Kepa et cet homme qui, visiblement, lui était très proche éclatent de rire.
-Allez, amuse-toi bien.
-Si tu vois ma femme en train de rôder aux environs, alerte-moi.
-Ne compte pas sur moi. Je vais même lui indiquer où elle va te trouver précisément.
Makasu ne s’était pas levé pour saluer l’ami le Kepa. Comme perdu dans ses pensées, il cherche à trouver un sens à tout ce qu’il voit. Beaucoup de questions se bousculent dans sa tête, en même temps. Même s’il est coureur, l’enseignant ne connaît pas le monde de la nuit. Kepa semble en maîtriser les codes et les usages.
-Salamati, c’est mon nom de la nuit. Si tu parles de Kepa ici, personne ne saura de qui il est question. Ici, personne ne sait que je suis agente d’entretien dans une école. Comme à l’école, personne ne sait que je suis une Reine de la nuit. Quand il est 22h et que j’ai couché mon fils, je me prépare pour entrer en scène. La nuit, c’est ma scène. Je suis la bombe devant qui tu es resté bouche bée tout à l’heure. Je suis Salamati. Une femme libre.
«LIBRE», insiste Kepa en soulignant chaque syllabe. Personne n’a de prise sur moi. Ni sur mon corps dont je fais ce que je veux. Ici, pas de sœur préfète. Pas d’enseignant trop collant. Pas d’horaire imposé, en dehors de celui que je m’impose à moi-même.
-Tu es une prostituée ?
-Je sais que la question te brûle les lèvres depuis tout à l’heure. Je l’attendais. Mais je vais te répondre une autres fois. Finis ton verre. On va faire un tour.

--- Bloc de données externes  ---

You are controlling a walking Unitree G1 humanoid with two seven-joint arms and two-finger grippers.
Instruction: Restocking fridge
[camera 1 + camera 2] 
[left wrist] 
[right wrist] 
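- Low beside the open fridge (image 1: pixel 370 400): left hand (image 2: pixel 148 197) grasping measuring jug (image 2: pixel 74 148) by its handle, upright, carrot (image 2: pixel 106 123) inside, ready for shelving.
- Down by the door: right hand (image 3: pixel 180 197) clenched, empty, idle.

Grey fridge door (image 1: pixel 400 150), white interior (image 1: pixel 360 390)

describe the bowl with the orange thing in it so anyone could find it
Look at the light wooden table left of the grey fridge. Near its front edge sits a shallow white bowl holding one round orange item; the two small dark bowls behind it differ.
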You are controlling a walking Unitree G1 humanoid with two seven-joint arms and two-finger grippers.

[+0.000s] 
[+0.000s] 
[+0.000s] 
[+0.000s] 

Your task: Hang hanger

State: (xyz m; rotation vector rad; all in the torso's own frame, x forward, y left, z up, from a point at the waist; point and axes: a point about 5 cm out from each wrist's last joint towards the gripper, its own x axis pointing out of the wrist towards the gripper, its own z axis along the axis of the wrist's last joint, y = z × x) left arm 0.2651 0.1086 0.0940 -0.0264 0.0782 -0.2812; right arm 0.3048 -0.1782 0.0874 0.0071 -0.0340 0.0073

-Faire un tour ? Tu as vu l’heure ?
-Il est 23h30. La nuit vient à peine de commencer. On a tout notre temps.
-J’ai cours demain à la première heure.
-Et moi, je dois soulever des poubelles, balayer la cour de l’école et nettoyer dix bureaux.
-Ok. Ok. On va où ?
-A Ngwasuma, sur Huileries. J’ai envie de danser. Ici, le Dj s’est absenté. J’aurais bien voulu te faire découvrir ma passion pour le Jazz.
D’un geste de la main, Kepa fait signe à la serveuse qui lui apporte l’addition qu’elle règle aussitôt avec sa carte bancaire.
Dès que les deux amis franchissent la porte de sortie du bar, un taxi, de l’autre côté de la rue, démarre et s’approche du couple.
-Bonsoir mère.
-Bonsoir Patsho. Ngwasuma, lance Kepa avant de s’engouffrer dans la petite Toyota grise que les Kinois surnomment ketch.
-A Ngwasuma, on ne joue pas du jazz, fait remarquer Makasu alors que le taxi s’éloigne du Bar Kokodioko.
-Je sais. Ce sera pour une autre fois… Aujourd’hui, on va se contenter du Ndombolo.